Medically reviewed by Last updated on May 1, 2021.

Clinical Overview


Poinsettias are used primarily for ornamental purposes (eg, during the Christmas season) but have also been used traditionally to treat skin conditions, warts, and toothaches; however, clinical data are lacking to support these uses.


No clinical evidence exists to support specific poinsettia dosing recommendations in a therapeutic context.


Contraindications have not been identified.


Avoid use. Information regarding safety and efficacy in pregnancy and lactation is lacking.


None well documented.

Adverse Reactions

Allergy and contact dermatitis have been reported. Minor GI irritation following ingestion is possible but requires only supportive therapy.


Although many published reports include warnings regarding toxicity of the plant, there is little clinical evidence to support toxicity claims.

Scientific Family

  • Euphorbiaceae (spurge)


Poinsettia belongs to the Euphorbiaceae (spurge) family, which includes more than 1,000 herbs, shrubs, and trees. Many members of this family, including poinsettia, are characterized by the presence of a milky latex emulsion in the lactiferous vessels; when damaged, the plant secretes this latex. Poinsettia is a perennial ornamental found throughout warmer climates in the United States and Mexico. It has small yellow flowers and red leaves (bracts), which are prized for their decorative effect.

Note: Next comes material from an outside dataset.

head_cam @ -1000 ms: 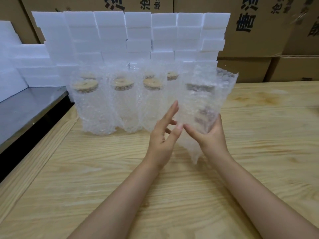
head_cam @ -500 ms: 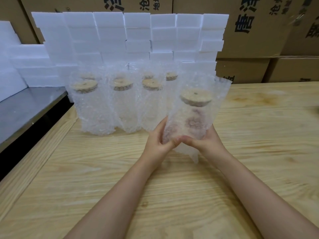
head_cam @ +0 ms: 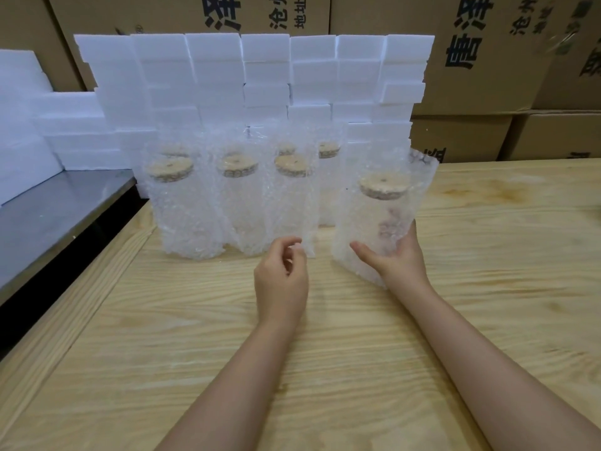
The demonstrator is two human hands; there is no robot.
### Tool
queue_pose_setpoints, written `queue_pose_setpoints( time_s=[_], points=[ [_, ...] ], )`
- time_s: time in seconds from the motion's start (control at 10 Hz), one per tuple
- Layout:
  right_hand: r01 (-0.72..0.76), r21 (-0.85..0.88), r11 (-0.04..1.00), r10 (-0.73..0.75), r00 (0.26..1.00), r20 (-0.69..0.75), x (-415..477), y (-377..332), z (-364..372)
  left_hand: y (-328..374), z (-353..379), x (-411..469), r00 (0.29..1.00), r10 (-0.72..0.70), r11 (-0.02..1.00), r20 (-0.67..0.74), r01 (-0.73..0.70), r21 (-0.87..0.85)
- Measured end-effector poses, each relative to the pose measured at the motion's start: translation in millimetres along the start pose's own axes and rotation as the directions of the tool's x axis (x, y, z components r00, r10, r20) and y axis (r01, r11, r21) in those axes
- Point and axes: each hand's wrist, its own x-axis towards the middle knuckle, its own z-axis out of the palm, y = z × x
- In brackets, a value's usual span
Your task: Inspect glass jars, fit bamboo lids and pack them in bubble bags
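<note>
— Where is your right hand?
— Your right hand (head_cam: 395, 260) grips the bagged jar (head_cam: 374, 219) low down. The thumb lies across the front and the fingers show dimly through the bubble film behind. The jar is upright, and its bamboo lid (head_cam: 383, 186) sits at twelve o'clock from your palm, inside the bag. The bag rises past the lid, and its lower corner hangs below your wrist.

— And your left?
— Your left hand (head_cam: 281, 278) is at nine o'clock of the right, apart from that bag. Its fingers are loosely curled with nothing in them, over the wooden table (head_cam: 325, 353).

— What lies past your hands?
— From ten to twelve o'clock of your left hand, a row of packed jars (head_cam: 185, 206) stands on the table in bubble bags. Three are in front and more are behind, though you cannot tell how many. The nearest of them is just beside your left fingertips. Beyond the row, at twelve o'clock, is a wall of white foam blocks (head_cam: 260, 76), with cardboard boxes (head_cam: 471, 60) behind it. A grey metal surface (head_cam: 48, 216) runs along the table at nine o'clock.
</note>
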Motion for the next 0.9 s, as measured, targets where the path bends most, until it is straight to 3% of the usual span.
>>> queue_pose_setpoints(
  time_s=[0.2, 0.8, 0.9],
  points=[
    [0.015, 0.012, 1.000, -0.015, 1.000, 0.003, 31, 10, 26, -5, 1, 6, 0.991, -0.059, 0.997, -0.124, 0.052, -0.057],
    [-0.053, -0.008, 0.999, 0.053, 0.998, 0.034, 63, 24, 68, -9, 5, 11, 0.983, -0.141, 0.988, -0.114, 0.132, -0.078],
    [-0.091, -0.075, 0.993, 0.093, 0.995, 0.023, 59, 18, 63, -7, 4, 9, 0.990, -0.107, 0.992, -0.090, 0.101, -0.070]
  ],
)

Poinsettia has also been referred to as Euphorbia poinsettia Buist and Poinsettia pulcherrima Graham.(Trejo 2012, USDA 2021)

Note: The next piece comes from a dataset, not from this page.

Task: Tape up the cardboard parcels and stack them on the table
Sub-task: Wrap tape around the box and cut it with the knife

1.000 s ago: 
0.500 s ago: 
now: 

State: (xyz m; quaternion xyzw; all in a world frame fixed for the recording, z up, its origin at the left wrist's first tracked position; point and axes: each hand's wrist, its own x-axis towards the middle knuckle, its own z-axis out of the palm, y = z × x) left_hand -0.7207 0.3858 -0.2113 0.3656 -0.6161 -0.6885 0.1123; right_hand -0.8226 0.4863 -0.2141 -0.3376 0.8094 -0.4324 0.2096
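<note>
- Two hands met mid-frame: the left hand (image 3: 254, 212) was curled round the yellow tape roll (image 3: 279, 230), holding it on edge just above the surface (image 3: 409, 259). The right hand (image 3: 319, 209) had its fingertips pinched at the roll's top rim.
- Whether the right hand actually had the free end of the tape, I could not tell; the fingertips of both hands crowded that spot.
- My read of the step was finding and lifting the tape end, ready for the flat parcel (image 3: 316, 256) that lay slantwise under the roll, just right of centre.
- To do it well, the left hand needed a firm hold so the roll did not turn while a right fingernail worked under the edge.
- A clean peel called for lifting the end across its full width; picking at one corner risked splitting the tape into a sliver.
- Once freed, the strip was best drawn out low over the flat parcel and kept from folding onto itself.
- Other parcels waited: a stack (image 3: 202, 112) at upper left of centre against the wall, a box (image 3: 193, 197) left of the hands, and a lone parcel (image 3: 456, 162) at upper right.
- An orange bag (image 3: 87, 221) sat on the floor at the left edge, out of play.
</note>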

The poinsettia plant was brought from Mexico to the United States in the early 1800s by Joel Robert Poinsett, a physician, botanist, and US diplomat.(Trejo 2012) E. pulcherrima sap has been used as a depilatory agent, and extracts of the plant were used traditionally as an antipyretic and to stimulate lactation.(Duke 1992, Winek 1978)

Poinsettia has also been used as a natural remedy for warts and toothaches; however, the plant is now primarily used for decorative purposes.(Duke 1992, Trejo 2012)


Poinsettia stems and leaves may contain small amounts of alkaloids; however, there are conflicting data regarding the presence of these compounds. The latex or milky sap contains aminobutyric acids, cycloartenol, and pseudotaraxasterol.(Duke 1992) Although saponic glycosides and diterpene esters from the sap are often believed to be toxic, there is little evidence to support toxicity claims.(Cortinovis 2013, Petersen 2011)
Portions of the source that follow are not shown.